## Work item
Return the data below exactly, please, but drop the pictures.

## Information shown

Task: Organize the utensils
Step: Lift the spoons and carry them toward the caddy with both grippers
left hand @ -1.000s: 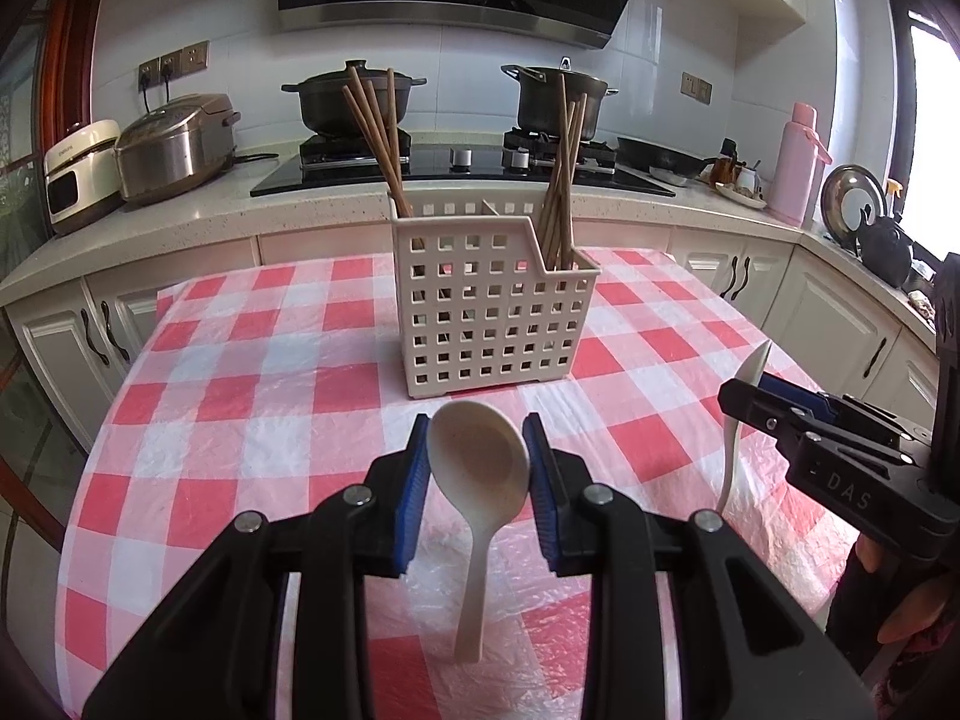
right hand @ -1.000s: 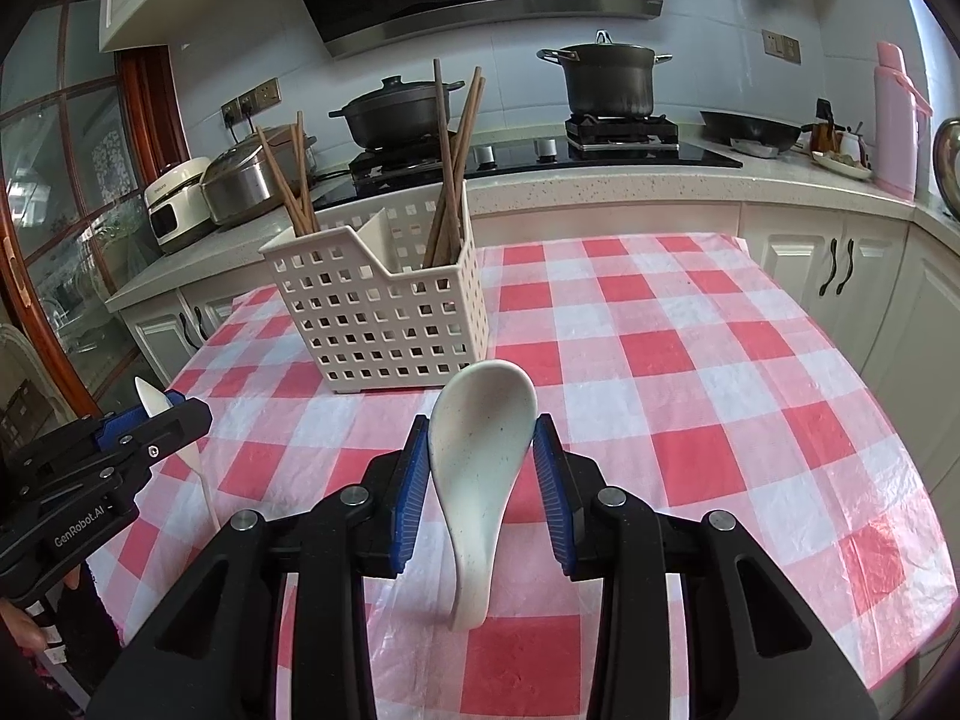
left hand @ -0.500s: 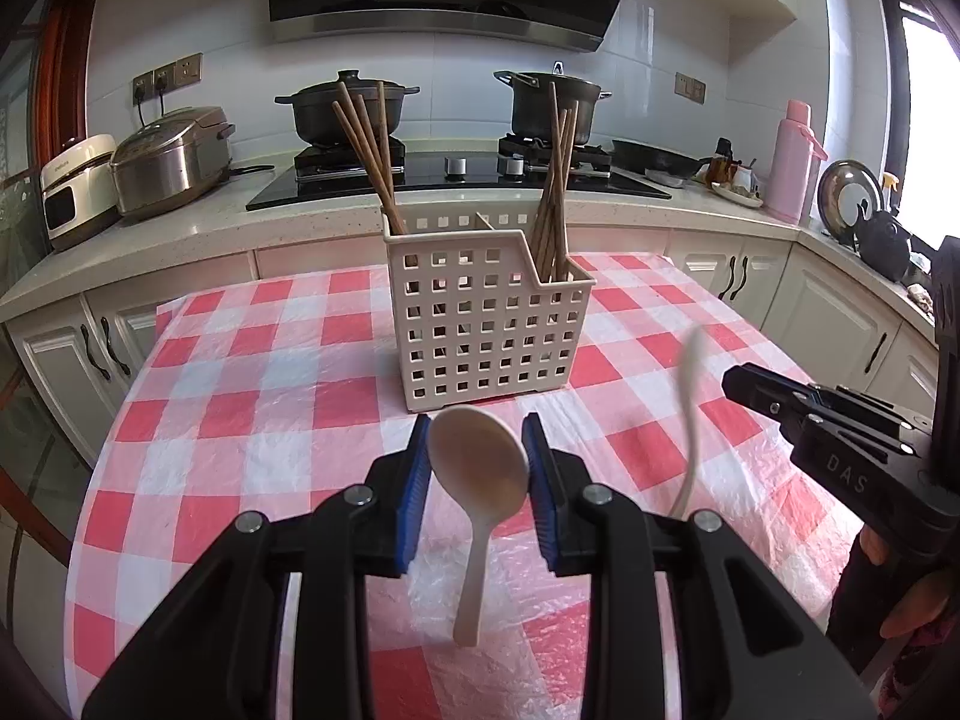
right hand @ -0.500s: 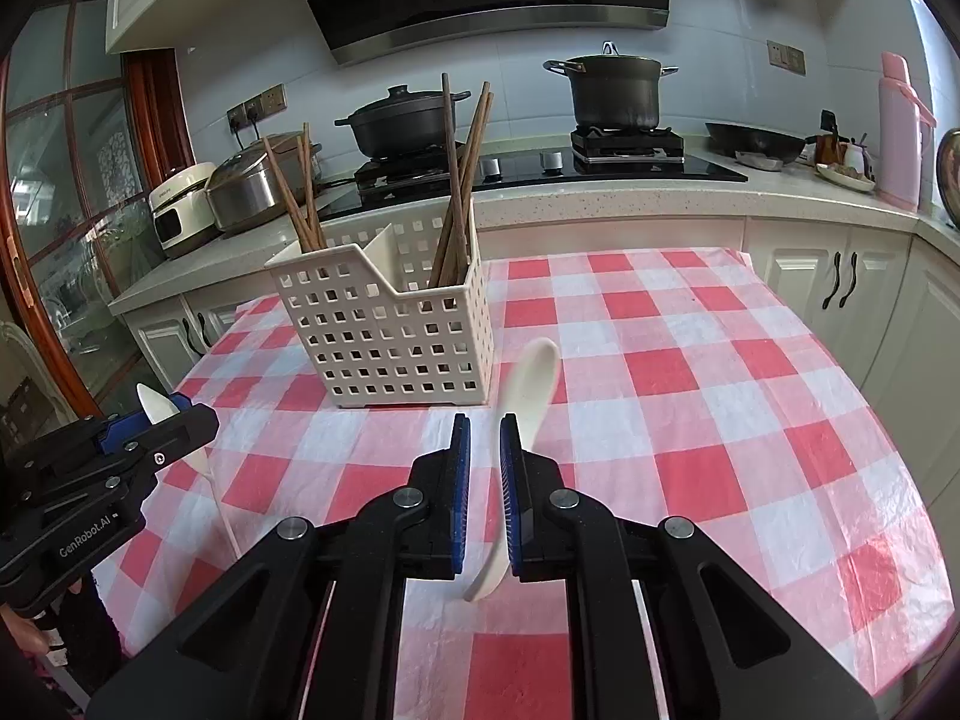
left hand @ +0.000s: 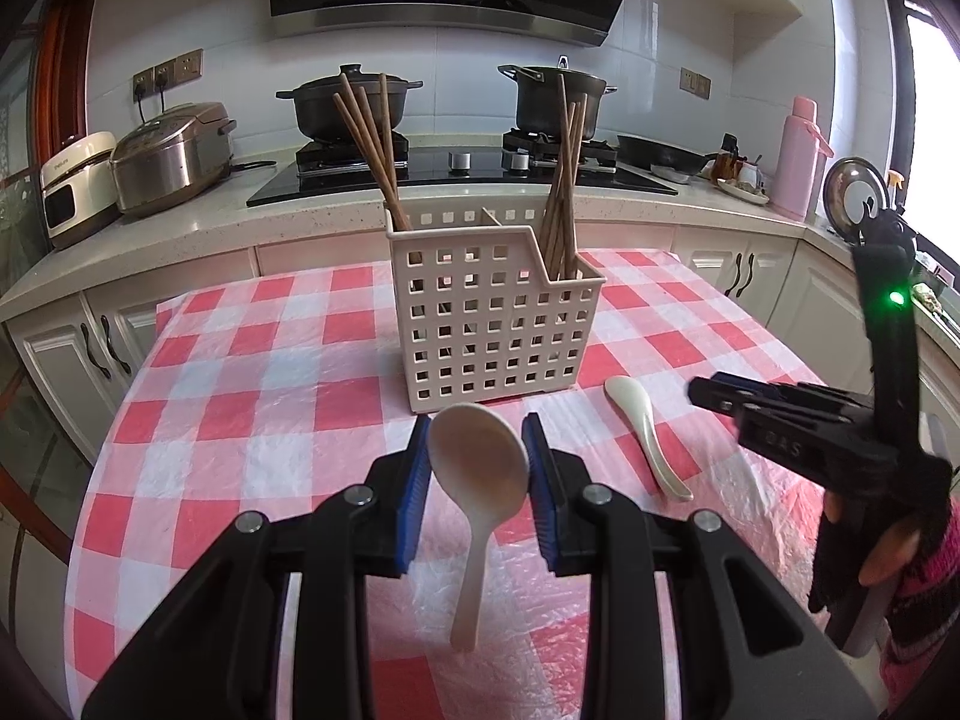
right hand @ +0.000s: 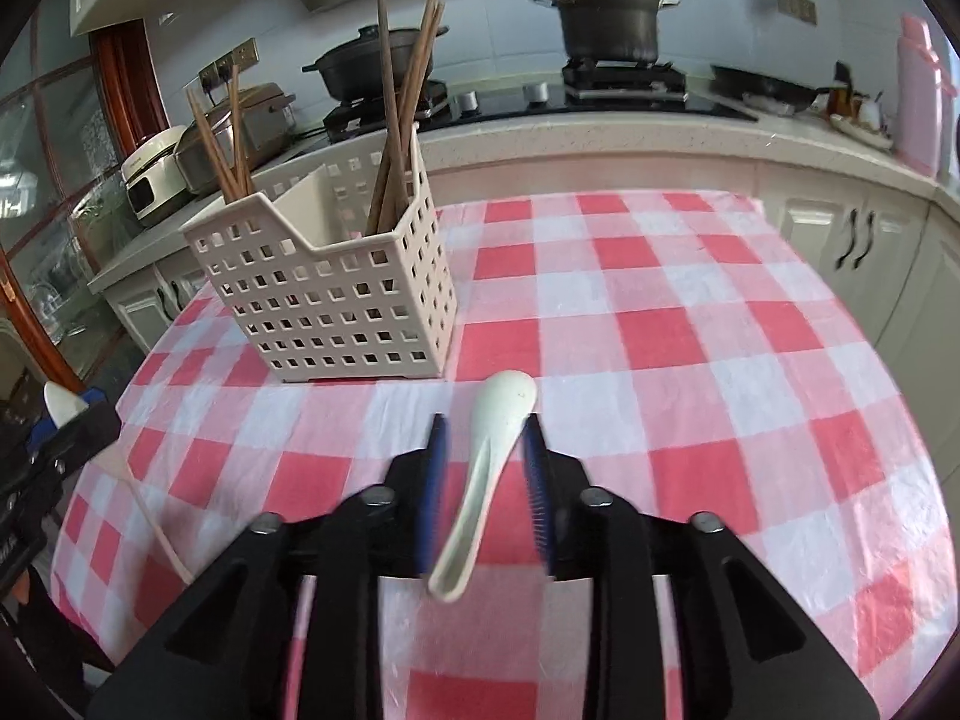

## Task output
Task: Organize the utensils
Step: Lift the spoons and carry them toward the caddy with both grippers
left hand @ -1.000s: 
right hand @ -1.000s: 
left hand @ -0.500s: 
right hand @ -0.500s: 
left hand @ +0.000s: 
right hand @ +0.000s: 

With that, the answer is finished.